Only the number is needed: count the lines below that hold the string "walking".

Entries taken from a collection
[Start of Attachment]
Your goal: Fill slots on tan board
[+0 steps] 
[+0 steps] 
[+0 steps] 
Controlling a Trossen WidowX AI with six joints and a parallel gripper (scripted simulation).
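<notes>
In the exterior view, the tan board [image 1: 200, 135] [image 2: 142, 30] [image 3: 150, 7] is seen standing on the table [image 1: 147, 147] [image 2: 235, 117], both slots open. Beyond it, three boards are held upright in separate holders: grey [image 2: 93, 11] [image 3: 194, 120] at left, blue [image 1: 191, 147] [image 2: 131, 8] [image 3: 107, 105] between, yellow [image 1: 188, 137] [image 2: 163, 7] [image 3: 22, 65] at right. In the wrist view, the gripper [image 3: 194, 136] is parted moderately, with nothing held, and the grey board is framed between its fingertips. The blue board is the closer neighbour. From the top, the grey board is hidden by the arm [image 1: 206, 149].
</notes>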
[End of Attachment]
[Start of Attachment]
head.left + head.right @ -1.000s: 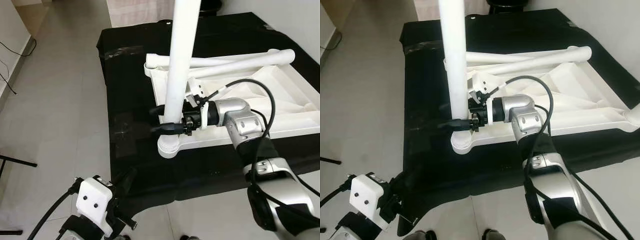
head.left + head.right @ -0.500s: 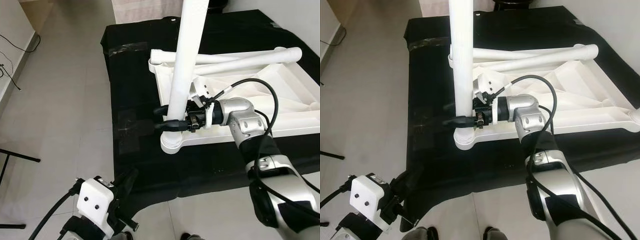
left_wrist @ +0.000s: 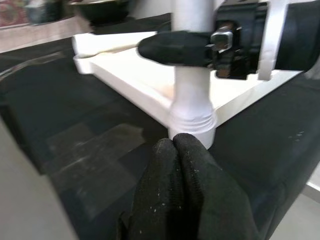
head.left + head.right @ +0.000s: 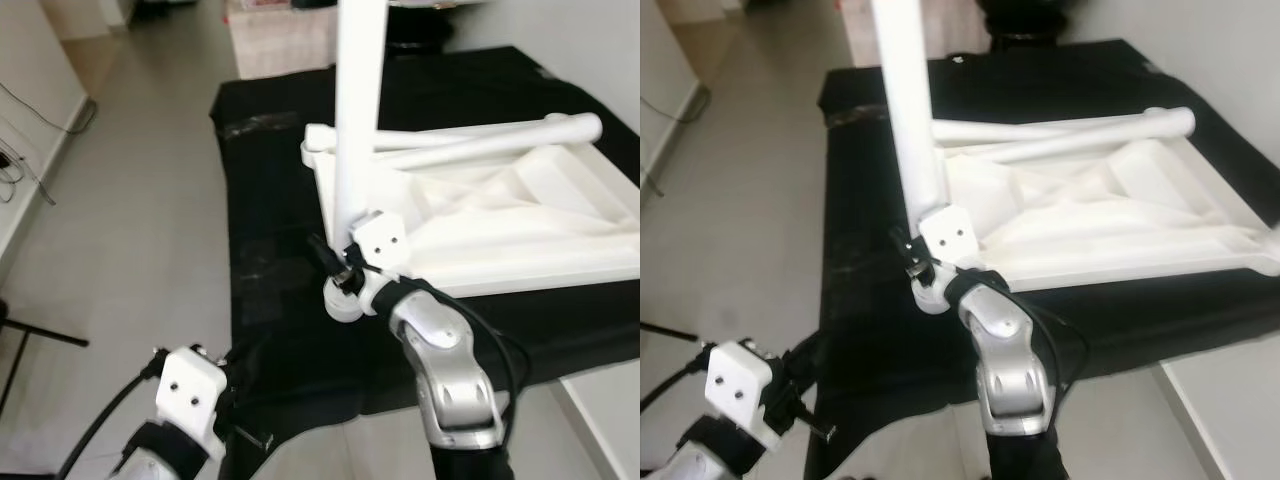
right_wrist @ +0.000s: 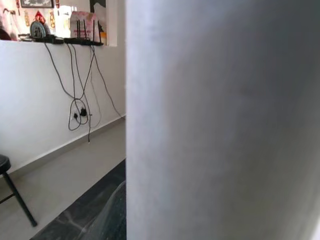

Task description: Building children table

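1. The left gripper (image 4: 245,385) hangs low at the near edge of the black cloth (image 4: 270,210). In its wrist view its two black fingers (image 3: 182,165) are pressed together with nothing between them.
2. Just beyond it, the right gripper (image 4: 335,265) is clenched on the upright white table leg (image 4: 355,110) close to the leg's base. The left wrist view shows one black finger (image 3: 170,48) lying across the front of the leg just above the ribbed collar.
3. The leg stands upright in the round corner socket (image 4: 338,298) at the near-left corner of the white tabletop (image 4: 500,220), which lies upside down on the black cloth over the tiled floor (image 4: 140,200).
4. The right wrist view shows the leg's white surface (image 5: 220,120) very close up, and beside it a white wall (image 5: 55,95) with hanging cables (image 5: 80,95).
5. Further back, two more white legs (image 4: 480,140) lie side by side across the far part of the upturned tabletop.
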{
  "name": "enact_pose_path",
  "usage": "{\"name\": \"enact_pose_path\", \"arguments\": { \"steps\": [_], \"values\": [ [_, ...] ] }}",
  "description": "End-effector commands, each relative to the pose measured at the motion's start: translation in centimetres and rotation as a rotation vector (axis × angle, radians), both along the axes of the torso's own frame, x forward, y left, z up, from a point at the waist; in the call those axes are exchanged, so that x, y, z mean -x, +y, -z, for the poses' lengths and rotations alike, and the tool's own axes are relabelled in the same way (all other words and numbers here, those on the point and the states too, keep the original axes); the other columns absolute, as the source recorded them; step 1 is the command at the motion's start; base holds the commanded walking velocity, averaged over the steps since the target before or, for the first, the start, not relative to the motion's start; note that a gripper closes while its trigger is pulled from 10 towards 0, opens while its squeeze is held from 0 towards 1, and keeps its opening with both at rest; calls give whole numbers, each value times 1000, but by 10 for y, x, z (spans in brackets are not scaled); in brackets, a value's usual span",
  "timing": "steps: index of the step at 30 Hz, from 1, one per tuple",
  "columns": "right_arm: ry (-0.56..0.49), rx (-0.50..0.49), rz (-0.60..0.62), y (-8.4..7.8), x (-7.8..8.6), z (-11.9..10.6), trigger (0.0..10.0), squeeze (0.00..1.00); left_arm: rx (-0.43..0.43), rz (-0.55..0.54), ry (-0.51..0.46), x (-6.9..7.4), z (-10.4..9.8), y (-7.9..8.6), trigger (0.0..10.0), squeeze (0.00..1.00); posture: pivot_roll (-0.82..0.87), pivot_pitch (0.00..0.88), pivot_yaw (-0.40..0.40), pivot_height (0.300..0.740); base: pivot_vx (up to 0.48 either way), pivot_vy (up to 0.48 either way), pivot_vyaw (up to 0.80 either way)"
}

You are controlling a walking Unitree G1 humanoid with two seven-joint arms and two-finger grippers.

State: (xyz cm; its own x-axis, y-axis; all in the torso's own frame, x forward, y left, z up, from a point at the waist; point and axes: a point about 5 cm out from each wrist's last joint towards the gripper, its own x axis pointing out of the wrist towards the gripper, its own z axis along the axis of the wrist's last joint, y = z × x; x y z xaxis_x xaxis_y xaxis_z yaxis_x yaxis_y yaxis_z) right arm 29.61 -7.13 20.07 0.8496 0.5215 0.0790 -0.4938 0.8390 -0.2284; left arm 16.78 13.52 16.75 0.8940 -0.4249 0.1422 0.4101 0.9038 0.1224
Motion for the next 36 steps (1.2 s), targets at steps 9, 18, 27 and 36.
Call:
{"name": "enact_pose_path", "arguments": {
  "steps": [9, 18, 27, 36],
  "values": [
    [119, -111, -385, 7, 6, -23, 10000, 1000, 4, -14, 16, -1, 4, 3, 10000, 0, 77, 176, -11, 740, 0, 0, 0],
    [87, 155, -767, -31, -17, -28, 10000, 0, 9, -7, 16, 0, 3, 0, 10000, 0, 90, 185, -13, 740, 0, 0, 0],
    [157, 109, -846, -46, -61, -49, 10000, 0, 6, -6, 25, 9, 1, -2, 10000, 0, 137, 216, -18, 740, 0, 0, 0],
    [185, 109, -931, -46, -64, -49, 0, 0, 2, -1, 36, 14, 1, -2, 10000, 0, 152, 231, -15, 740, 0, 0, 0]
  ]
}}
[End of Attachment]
- **RESULT**
2